Bleicher was born in Tettnang. He served as a private soldier in the First World War in the pioneer gas corps and was captured near the Somme. He was held as a Prisoner of War in 165 POW Camp near Abbéville and succeeded in escaping four times, although he was never able to return to the German lines. He is misreported as having been taken prisoner by the British in Belgium as a spy when wearing a British uniform. After the war he became a businessman but was recruited into the Abwehr during the Second World War because of his knowledge of French and Spanish. However, he never rose above the rank of Feldwebel.
Bleicher was ruthless in his pursuit of anyone in France who opposed German domination. He disabled the Franco-Polish "Interallié" network, and captured both Polish Air Force Captain Roman Czerniawski and some of his headquarters staff, one of whom was Mathilde Carré, who had contacts with the Vichy 2nd Bureau. She reportedly became Bleicher's lover, betrayed everyone she knew in the network, and agreed to act as an Abwehr agent. Subsequently, she changed sides again and betrayed her dealings with the Abwehr to MI5, who used her radio link for deception purposes for a period in conjunction with the Poles and the SIS and then imprisoned her when her usefulness had ceased, until the end of the war.
In March 1943, Bleicher arrested André Marsac, a member of the resistance organisation known as Carte. Masquerading, on his own initiative, as a German intelligence colonel attempting to defect the Allies, he deceived Marsac and his associate Roger Bardet, and in April 1943 succeeded in capturing SOE agents Peter Churchill and Odette Sansom. Both Churchill and Sansom were subjected to brutal treatment and torture during interrogation before being transferred to a concentration camp, although none of this was carried out by Bleicher himself.
Bleicher persuaded Bardet to work for him. As a result of this, in July 1944 Bleicher captured Henri Frager, another former Carte member who had been commissioned by the SOE as leader of its Donkeyman circuit.
He was also associated with SOE agent Henri Dericourt (Farrier), who was a double agent as well for the Sicherheitsdienst.
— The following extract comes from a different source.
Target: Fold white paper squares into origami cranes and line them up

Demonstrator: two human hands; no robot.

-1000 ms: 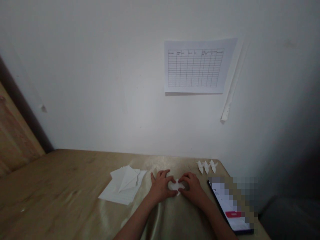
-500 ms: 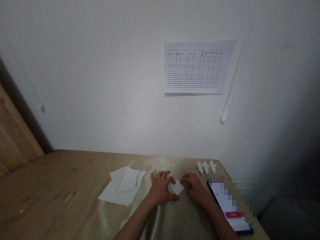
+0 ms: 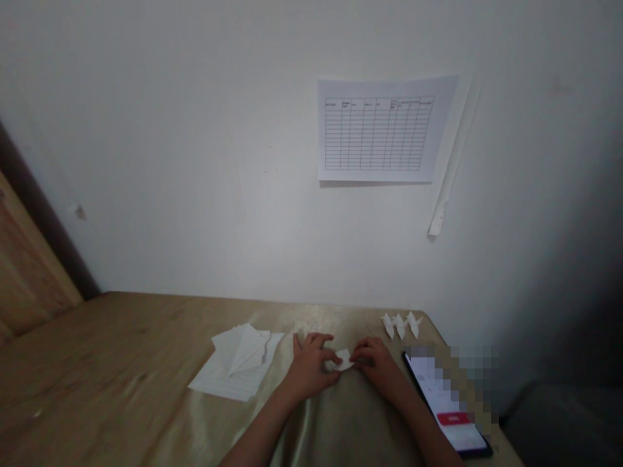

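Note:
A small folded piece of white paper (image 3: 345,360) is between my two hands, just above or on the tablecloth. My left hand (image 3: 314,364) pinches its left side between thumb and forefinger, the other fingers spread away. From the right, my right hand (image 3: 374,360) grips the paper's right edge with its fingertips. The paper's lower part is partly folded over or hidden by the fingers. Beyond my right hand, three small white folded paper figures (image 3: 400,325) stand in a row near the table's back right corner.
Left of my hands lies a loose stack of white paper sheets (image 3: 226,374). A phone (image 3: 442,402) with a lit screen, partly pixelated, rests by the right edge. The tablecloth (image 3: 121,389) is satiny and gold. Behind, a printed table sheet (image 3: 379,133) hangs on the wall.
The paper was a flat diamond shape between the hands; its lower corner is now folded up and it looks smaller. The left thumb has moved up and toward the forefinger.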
Hugo Bleicher, together with two of his French Abwehr agents Jean Rocquefort and Francois Barbier, was arrested in Amsterdam on May 15, 1945 by the Dutch NBS, who interrogated him for two weeks on his activities in Holland before handing him over to the 1st Canadian Army, who interrogated him for a further period, also on his operations in the Netherlands, before handing him over to the British authorities, who transferred him on June 16, 1945 to the UK for longer term interrogation at Camp 020, where he co-operated willingly with his MI5 interrogators. He was handed over to the French government on October 12, 1945, and they subsequently placed him on trial and imprisoned him, as they also did with Mathilde Carré.
In 1954, he published his memoirs, Colonel Henri's story. Bleicher (sometimes misreported as Bliechert) actively employed the aliases Jean Verbeck and Colonel Henri (often misreported as Colonel Heinrich). He held, but never used, identity papers in the name of Jean Castel. He landed in the UK under the Canadian supplied alias of Charles Davidson, and has been misreported as using the names von Stahlen, Henri Bothereau or Gottschalk. He was decorated by the Abwehr with the KvK 1st Class for his services.